* About this task:
Set down a precise copy of the whole listing.
=== Begin Enclosure ===
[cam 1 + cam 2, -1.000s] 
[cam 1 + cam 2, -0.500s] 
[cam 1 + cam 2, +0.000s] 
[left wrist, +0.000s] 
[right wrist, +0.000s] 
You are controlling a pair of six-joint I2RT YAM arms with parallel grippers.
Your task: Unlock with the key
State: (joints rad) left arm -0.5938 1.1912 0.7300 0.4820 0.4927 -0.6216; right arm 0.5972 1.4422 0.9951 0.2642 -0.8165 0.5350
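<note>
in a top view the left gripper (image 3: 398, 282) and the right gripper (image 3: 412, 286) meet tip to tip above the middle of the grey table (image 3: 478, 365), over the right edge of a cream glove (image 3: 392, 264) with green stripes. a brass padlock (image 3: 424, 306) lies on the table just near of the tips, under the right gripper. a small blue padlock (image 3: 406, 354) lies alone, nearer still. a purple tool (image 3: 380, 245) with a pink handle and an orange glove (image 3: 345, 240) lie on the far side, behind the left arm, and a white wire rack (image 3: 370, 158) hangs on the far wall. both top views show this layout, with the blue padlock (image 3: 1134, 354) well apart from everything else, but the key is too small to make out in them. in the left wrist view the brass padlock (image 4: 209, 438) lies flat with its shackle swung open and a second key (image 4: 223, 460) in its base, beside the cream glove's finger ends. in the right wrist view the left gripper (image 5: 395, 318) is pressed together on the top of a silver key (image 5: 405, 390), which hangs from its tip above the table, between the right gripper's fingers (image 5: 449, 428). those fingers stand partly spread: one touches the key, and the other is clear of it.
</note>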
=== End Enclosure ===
* Result for this exercise:
[cam 1 + cam 2, -1.000s] 
[cam 1 + cam 2, -0.500s] 
[cam 1 + cam 2, +0.000s] 
[left wrist, +0.000s] 
[right wrist, +0.000s] 
You are controlling a pair of six-joint I2RT YAM arms with parallel grippers.
Your task: Unlock with the key
State: (joints rad) left arm -0.5938 1.1912 0.7300 0.4820 0.4927 -0.6216; right arm 0.5972 1.4422 0.9951 0.2642 -0.8165 0.5350
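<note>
in a top view the left gripper (image 3: 398, 282) and the right gripper (image 3: 412, 286) meet tip to tip above the middle of the grey table (image 3: 478, 365), over the right edge of a cream glove (image 3: 392, 264) with green stripes. a brass padlock (image 3: 424, 306) lies on the table just near of the tips, under the right gripper. a small blue padlock (image 3: 406, 354) lies alone, nearer still. a purple tool (image 3: 380, 245) with a pink handle and an orange glove (image 3: 345, 240) lie on the far side, behind the left arm, and a white wire rack (image 3: 370, 158) hangs on the far wall. both top views show this layout, with the blue padlock (image 3: 1134, 354) well apart from everything else, but the key is too small to make out in them. in the left wrist view the brass padlock (image 4: 209, 438) lies flat with its shackle swung open and a second key (image 4: 223, 460) in its base, beside the cream glove's finger ends. in the right wrist view the left gripper (image 5: 395, 318) is pressed together on the top of a silver key (image 5: 405, 390), which hangs from its tip above the table, between the right gripper's fingers (image 5: 449, 428). those fingers stand partly spread: one touches the key, and the other is clear of it.
</note>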

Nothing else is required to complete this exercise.